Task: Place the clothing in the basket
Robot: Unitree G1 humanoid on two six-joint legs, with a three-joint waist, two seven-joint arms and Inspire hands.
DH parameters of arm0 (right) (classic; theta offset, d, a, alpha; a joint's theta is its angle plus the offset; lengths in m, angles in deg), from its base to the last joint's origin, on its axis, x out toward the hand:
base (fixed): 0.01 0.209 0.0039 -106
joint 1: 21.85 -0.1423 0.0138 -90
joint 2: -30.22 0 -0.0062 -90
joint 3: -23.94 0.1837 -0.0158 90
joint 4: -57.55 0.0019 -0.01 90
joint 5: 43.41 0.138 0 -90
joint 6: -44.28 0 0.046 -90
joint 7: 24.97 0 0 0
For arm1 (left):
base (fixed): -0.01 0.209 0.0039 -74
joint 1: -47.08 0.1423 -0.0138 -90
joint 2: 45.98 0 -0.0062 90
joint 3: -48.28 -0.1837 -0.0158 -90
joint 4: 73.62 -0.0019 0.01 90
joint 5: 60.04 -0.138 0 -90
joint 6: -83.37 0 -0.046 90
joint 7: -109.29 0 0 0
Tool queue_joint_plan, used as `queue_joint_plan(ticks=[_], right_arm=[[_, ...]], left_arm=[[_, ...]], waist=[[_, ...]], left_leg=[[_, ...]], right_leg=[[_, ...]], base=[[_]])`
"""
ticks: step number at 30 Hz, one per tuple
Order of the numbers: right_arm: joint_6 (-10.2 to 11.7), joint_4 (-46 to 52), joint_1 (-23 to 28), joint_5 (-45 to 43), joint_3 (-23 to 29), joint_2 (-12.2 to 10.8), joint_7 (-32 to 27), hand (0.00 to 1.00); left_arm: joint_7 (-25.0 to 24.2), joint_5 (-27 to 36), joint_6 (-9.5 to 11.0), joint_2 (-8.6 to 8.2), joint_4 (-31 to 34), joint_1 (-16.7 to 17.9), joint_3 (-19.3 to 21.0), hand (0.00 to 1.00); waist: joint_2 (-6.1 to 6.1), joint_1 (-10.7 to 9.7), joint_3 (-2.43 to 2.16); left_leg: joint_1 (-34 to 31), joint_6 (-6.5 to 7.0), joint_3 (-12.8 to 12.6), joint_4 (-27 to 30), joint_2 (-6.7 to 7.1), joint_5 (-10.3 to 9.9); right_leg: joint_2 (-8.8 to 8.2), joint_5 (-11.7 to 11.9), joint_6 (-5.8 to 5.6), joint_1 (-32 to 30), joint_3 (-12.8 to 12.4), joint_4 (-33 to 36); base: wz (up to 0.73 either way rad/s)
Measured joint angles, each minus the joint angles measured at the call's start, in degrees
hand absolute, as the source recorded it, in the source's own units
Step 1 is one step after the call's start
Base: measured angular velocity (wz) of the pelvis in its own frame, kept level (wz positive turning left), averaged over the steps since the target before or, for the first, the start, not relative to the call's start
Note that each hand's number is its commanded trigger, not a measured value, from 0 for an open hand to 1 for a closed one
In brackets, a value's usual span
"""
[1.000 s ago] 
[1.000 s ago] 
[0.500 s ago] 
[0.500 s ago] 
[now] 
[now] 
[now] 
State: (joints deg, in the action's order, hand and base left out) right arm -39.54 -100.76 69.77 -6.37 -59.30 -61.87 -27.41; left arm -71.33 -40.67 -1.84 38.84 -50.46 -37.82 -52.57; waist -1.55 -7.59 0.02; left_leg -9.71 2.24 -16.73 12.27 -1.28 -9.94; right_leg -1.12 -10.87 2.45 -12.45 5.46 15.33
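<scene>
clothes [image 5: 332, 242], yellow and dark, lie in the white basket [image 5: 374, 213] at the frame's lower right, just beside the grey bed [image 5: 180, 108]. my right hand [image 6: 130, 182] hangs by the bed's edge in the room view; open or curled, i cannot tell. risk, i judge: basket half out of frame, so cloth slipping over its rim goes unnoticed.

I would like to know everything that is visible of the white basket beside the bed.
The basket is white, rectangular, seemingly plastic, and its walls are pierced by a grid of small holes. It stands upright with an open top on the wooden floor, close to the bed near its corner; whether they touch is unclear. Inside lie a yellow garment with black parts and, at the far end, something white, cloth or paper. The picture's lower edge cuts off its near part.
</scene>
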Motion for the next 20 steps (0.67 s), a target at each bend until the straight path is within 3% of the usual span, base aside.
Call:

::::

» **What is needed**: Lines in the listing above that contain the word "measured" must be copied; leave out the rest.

» **Completed task**:
Measured joint angles, each minus the joint angles measured at the call's start, in degrees
Base: measured angular velocity (wz) of the pelvis in its own frame, kept level (wz positive turning left), averaged over the steps since the target before or, for the first, the start, not relative to the call's start
Note that each hand's number is its commanded trigger, not a measured value, from 0 for an open hand to 1 for a closed one

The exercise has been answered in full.